I think the “Stop the Clock” campaign is an extremely important piece of data in the discussion about client satisfaction reviews, because it shows that direct selling can be effective. Not by anecdote, but by an award winning campaign with hundreds of meetings and a proven impact on new business.
Note that I said selling CAN work, not that it WILL work. Whether it works for you will depend on your attitude, your culture, and your clients. But maybe you should think about it.
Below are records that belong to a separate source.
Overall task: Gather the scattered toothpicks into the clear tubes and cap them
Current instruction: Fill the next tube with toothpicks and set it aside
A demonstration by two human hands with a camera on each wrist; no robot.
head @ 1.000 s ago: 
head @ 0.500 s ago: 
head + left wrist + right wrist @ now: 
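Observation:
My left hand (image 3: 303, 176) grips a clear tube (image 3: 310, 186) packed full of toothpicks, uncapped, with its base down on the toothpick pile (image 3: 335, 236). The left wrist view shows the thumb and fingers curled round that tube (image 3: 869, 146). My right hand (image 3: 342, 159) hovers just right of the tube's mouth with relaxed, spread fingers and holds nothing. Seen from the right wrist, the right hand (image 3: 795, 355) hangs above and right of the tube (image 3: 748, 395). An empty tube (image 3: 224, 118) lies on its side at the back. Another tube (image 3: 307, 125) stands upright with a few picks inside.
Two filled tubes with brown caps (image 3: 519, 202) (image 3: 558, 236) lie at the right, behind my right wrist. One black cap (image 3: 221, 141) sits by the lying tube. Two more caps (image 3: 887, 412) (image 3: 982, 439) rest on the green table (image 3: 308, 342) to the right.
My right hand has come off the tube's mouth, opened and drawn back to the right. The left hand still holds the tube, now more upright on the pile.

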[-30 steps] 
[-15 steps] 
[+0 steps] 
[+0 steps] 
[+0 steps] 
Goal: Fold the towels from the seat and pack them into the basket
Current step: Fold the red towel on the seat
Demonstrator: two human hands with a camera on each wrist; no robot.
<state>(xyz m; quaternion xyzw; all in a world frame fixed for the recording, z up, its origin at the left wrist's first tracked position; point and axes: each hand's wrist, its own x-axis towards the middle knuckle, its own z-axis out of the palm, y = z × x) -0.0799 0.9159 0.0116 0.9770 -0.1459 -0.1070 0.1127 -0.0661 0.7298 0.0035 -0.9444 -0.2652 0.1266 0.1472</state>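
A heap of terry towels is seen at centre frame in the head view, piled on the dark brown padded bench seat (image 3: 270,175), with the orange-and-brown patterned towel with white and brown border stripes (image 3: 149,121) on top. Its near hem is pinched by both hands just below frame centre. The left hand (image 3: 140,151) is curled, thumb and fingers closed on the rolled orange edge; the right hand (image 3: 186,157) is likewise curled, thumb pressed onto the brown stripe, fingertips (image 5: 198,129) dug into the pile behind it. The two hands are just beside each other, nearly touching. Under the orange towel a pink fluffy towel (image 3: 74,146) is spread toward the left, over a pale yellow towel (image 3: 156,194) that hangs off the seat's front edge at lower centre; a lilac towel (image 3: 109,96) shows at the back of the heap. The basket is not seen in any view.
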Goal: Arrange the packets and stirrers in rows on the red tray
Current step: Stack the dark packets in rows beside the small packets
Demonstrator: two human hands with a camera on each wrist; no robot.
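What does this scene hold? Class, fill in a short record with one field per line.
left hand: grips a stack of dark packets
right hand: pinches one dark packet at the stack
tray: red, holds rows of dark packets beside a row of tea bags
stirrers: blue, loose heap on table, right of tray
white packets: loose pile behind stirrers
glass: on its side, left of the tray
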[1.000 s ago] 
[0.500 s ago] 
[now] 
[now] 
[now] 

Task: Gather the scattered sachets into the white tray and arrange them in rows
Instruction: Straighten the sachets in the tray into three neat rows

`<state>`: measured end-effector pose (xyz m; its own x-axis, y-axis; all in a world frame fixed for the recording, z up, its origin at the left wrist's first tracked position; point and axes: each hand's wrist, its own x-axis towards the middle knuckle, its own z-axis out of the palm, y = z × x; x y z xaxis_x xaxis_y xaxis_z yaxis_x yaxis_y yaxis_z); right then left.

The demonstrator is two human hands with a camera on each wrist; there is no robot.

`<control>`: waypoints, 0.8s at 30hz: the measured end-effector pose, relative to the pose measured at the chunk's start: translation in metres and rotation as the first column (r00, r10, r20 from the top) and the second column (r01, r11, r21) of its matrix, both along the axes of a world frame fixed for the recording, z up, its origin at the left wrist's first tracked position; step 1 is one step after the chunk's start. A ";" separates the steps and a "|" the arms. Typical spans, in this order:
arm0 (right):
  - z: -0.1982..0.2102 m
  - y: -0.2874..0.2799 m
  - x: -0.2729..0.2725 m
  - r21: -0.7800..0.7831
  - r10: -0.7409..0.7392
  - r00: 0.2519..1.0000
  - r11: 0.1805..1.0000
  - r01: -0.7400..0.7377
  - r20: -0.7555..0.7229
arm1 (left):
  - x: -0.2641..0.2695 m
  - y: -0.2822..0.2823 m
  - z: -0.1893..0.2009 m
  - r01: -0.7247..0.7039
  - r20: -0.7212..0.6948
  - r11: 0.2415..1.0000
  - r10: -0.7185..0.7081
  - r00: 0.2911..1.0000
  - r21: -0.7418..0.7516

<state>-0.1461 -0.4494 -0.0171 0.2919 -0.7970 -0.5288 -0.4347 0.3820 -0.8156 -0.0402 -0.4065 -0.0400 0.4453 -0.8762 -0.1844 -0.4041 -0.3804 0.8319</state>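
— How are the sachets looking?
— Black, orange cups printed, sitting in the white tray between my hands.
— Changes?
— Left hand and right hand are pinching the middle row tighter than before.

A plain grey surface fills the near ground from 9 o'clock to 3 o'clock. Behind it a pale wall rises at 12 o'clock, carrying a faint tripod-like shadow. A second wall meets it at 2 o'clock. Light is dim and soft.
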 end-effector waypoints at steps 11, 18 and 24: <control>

As a general rule, I fully agree that client satisfaction reviews are not for selling and in most cases that topic is to be avoided like the plague. The reason is simple. One can only sell effectively to highly satisfied clients, and most lawyers typically overestimate (sometimes seriously) their client's real level of satisfaction. Nor is this something that can be measured in five minutes of "So, how's it going" before the conversation really swings to "what else can I sell you?" Once and only once it has been ascertained that the client is indeed deliriously happy with the level of service that she/he is receiving, or at least happier with it than with that being delivered by one's competitors, is it safe to raise the issue. And then, generally, only when the client raises it. If the meeting ends very cordially, one could always go straight afterwards on with "it seems that we could also discuss (1) ..... (2) ..... and (3) ..... Would it suit you to do so now, or should we schedule another time? The latter may be better anyway, if it involves/requires cross selling a colleague, researching in more detail what the client's exact need is, or if the "buyer" in the client organization is really somebody other than the person that you have been interviewing. It is all a matter of carefully and accurately guaging exactly where the client is "at." If the client is ambivalent or worse, unhappy, it would be more productive trying to sell desert sand in Saudi Arabia, than to try to expand your firm's business with that client, until the issues that she/he raises have been fixed to the degree that satisfaction levels are back where selling again is safe.